Rodents, dust, and Andes virus

Hantavirus Transmission

This hantavirus transmission guide explains how people are exposed, why rodents are the main reservoir, and why Andes virus is treated as the major person-to-person exception.

Hantavirus transmission overview

Hantavirus transmission to people usually occurs after contact with infected rodents or material contaminated by rodent urine, droppings, or saliva. Contaminated dust in enclosed or poorly ventilated spaces is a key exposure route.

Hantavirus transmission can also occur when contaminated saliva, urine, or droppings contact broken skin, eyes, nose, or mouth. Rodent bites are another possible but less common route.

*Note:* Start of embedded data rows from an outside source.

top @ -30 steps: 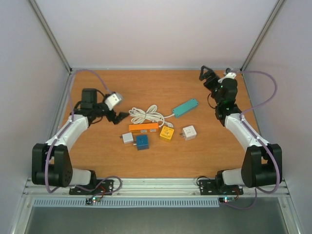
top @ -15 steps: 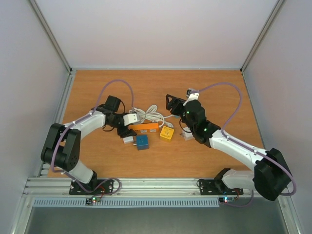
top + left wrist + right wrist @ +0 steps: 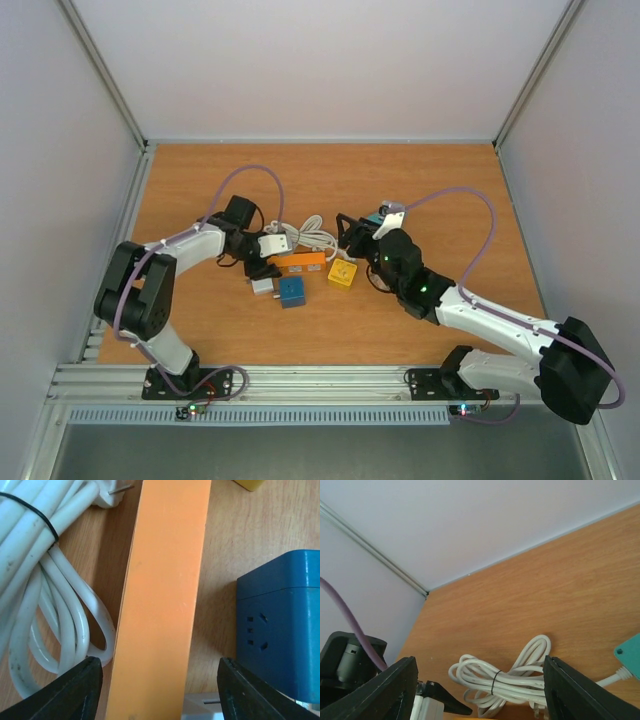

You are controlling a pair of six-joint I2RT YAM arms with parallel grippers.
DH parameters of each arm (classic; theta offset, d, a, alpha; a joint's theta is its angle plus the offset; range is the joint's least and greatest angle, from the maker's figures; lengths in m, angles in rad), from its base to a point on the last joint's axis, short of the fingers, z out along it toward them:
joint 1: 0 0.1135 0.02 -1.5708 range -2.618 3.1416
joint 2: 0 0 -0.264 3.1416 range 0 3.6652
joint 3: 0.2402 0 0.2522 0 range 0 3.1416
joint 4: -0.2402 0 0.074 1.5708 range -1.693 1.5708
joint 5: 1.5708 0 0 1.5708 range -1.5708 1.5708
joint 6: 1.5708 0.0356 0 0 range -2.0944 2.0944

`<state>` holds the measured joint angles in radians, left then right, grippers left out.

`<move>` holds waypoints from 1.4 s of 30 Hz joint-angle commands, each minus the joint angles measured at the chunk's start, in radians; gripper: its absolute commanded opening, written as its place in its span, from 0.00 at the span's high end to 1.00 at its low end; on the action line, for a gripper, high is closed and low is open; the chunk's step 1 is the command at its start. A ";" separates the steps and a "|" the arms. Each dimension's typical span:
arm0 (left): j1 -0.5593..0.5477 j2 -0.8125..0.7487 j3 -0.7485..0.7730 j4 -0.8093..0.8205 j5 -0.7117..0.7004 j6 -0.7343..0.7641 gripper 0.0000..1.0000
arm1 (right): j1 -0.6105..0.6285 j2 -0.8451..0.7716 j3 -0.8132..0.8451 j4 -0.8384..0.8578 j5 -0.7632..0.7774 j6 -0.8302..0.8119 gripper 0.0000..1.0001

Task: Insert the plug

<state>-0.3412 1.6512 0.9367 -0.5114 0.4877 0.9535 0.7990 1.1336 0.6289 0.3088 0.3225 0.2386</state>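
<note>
Noting the left claw point(image 3: 160, 680) first: you have it released, its fingers point(image 3: 75, 690) straddling the orange power strip point(image 3: 160, 595) with a gap on either side and nothing grasped. The plug point(image 3: 107, 497) lies ahead of this claw and to its left, just beside the strip's far edge. It has a white body, and one thin metal prong shows, angled toward the strip. It ends a white cable point(image 3: 30, 555) that is coiled and cinched with a black band, lying left of the claw. A blue adapter point(image 3: 280, 630) sits to the claw's right, its socket face toward the strip. Your right claw point(image 3: 479, 670) is also released and holds nothing. The same coil shows ahead of and between its fingers on the wooden surface point(image 3: 560, 590). A teal block point(image 3: 630, 655) sits to its right.
</note>
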 commanded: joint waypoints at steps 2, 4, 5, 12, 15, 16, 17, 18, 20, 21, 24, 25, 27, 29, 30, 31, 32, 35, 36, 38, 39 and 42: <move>-0.014 0.035 0.041 0.027 -0.008 0.009 0.37 | 0.011 -0.042 -0.040 0.072 0.013 0.012 0.31; -0.024 0.049 0.050 0.028 -0.008 0.004 0.41 | 0.011 -0.043 -0.048 0.080 0.003 0.018 0.33; -0.029 0.055 0.051 0.031 -0.009 0.001 0.47 | 0.011 -0.045 -0.051 0.083 0.001 0.020 0.34; -0.038 0.055 0.100 0.001 -0.017 -0.015 0.98 | 0.011 -0.081 -0.073 0.096 -0.005 0.033 0.42; -0.038 0.012 0.145 -0.033 -0.026 -0.040 0.99 | 0.011 -0.091 -0.075 0.095 -0.009 0.038 0.42; -0.038 -0.005 0.169 -0.049 -0.025 -0.046 0.99 | 0.011 -0.095 -0.075 0.095 -0.011 0.040 0.42; -0.038 -0.022 0.203 -0.066 -0.023 -0.061 0.99 | 0.010 -0.098 -0.075 0.092 -0.013 0.042 0.42; -0.038 -0.041 0.233 -0.082 -0.023 -0.074 0.99 | 0.011 -0.101 -0.075 0.090 -0.015 0.043 0.42; -0.038 -0.070 0.297 -0.107 -0.030 -0.117 0.99 | 0.011 -0.108 -0.075 0.087 -0.020 0.046 0.41; -0.038 -0.083 0.335 -0.123 -0.038 -0.138 0.99 | 0.012 -0.112 -0.075 0.086 -0.021 0.047 0.41; -0.038 -0.108 0.441 -0.199 -0.036 -0.218 0.99 | 0.011 -0.124 -0.075 0.078 -0.022 0.050 0.40; -0.038 -0.121 0.462 -0.225 -0.025 -0.231 0.99 | 0.011 -0.127 -0.074 0.075 -0.023 0.051 0.40; -0.038 -0.154 0.483 -0.247 -0.008 -0.267 0.99 | 0.011 -0.136 -0.075 0.071 -0.022 0.056 0.40; -0.038 -0.190 0.494 -0.272 0.014 -0.292 0.99 | 0.011 -0.144 -0.075 0.069 -0.020 0.061 0.40; -0.038 -0.207 0.501 -0.288 0.024 -0.303 0.99 | 0.012 -0.149 -0.076 0.066 -0.018 0.063 0.40; -0.038 -0.222 0.511 -0.304 0.033 -0.309 0.99 | 0.011 -0.156 -0.077 0.065 -0.019 0.064 0.40; -0.038 -0.239 0.521 -0.314 0.038 -0.319 0.99 | 0.011 -0.162 -0.078 0.064 -0.020 0.066 0.40; -0.038 -0.296 0.532 -0.289 0.034 -0.366 0.99 | 0.011 -0.179 -0.078 0.060 -0.018 0.071 0.39; -0.038 -0.309 0.535 -0.273 0.028 -0.380 0.99 | 0.011 -0.182 -0.078 0.058 -0.016 0.071 0.39; -0.039 -0.324 0.546 -0.241 0.005 -0.419 0.99 | 0.011 -0.186 -0.078 0.055 -0.014 0.073 0.39; -0.038 -0.325 0.554 -0.225 -0.010 -0.438 0.99 | 0.011 -0.188 -0.078 0.053 -0.014 0.074 0.38; -0.038 -0.332 0.565 -0.142 -0.070 -0.513 0.99 | 0.011 -0.187 -0.079 0.049 -0.004 0.079 0.38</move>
<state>-0.3794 1.3594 1.4387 -0.8555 0.4438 0.5655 0.8024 0.9600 0.5629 0.3653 0.2981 0.2996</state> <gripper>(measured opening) 0.309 0.619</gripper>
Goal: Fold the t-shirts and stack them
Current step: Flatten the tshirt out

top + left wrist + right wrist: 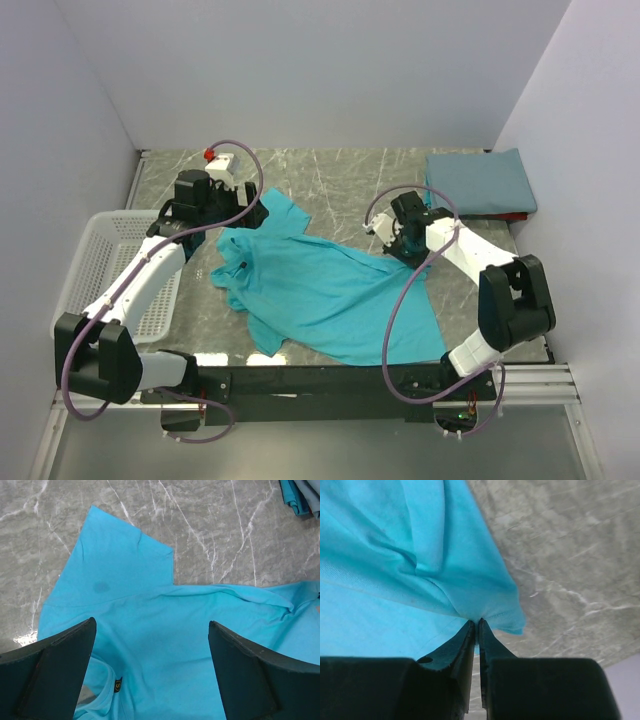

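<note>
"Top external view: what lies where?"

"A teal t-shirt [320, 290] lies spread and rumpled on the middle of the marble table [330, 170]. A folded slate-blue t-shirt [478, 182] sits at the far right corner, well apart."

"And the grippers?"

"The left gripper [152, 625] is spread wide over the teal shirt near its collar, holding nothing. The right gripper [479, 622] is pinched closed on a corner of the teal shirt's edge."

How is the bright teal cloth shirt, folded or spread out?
Spread out: the bright teal cloth t-shirt lies open, both sleeves and collar showing.
</note>
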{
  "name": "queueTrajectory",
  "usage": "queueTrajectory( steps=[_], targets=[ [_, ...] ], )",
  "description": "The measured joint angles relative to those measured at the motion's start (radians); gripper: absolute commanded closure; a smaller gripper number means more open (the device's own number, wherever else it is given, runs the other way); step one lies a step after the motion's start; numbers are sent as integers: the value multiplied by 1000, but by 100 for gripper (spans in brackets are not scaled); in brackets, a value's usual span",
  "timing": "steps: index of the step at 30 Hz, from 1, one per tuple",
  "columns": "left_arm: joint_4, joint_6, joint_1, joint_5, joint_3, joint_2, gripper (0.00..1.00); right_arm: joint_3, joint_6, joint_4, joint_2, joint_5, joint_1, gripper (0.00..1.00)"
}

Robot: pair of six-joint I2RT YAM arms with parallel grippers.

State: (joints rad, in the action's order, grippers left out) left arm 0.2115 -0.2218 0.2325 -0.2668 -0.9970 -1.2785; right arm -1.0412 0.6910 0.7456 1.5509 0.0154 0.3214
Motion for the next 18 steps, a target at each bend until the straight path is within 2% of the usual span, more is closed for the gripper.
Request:
queueTrajectory(
  steps=[9,18],
  targets=[
    [0,0,0,-2,0,8,1,34,5,8,26,-5,-24,66],
    [0,0,0,-6,0,8,1,35,6,8,35,-5,-28,62]
  ],
)
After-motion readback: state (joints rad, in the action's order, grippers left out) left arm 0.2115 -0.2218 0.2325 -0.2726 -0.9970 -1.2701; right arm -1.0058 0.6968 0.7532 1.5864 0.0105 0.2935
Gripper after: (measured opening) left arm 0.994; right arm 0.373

Common hantavirus transmission settings

  • Cleaning sheds, cabins, barns, storage rooms, or infested homes
  • Farming, forestry work, or sleeping in rodent-infested dwellings
  • Handling rodent nesting materials, urine, droppings, or saliva
  • Rare exposure through rodent bites or scratches

Hantavirus transmission between people

Most hantavirus transmission is not person to person. WHO notes that documented human-to-human spread has been associated with Andes virus in the Americas and remains uncommon.

Close contact

Andes virus hantavirus transmission has been linked to close and prolonged contact, especially household or intimate contact.

Timing

WHO describes person-to-person risk as most likely during the early phase of illness, when the virus appears more transmissible.

Monitoring

Contact monitoring after Andes virus exposure is a public-health response to possible hantavirus transmission during incubation.

Hantavirus transmission and prevention

Reducing hantavirus transmission risk starts with rodent control, safe cleanup, ventilation, disinfecting contaminated material, and avoiding dry sweeping or vacuuming rodent droppings.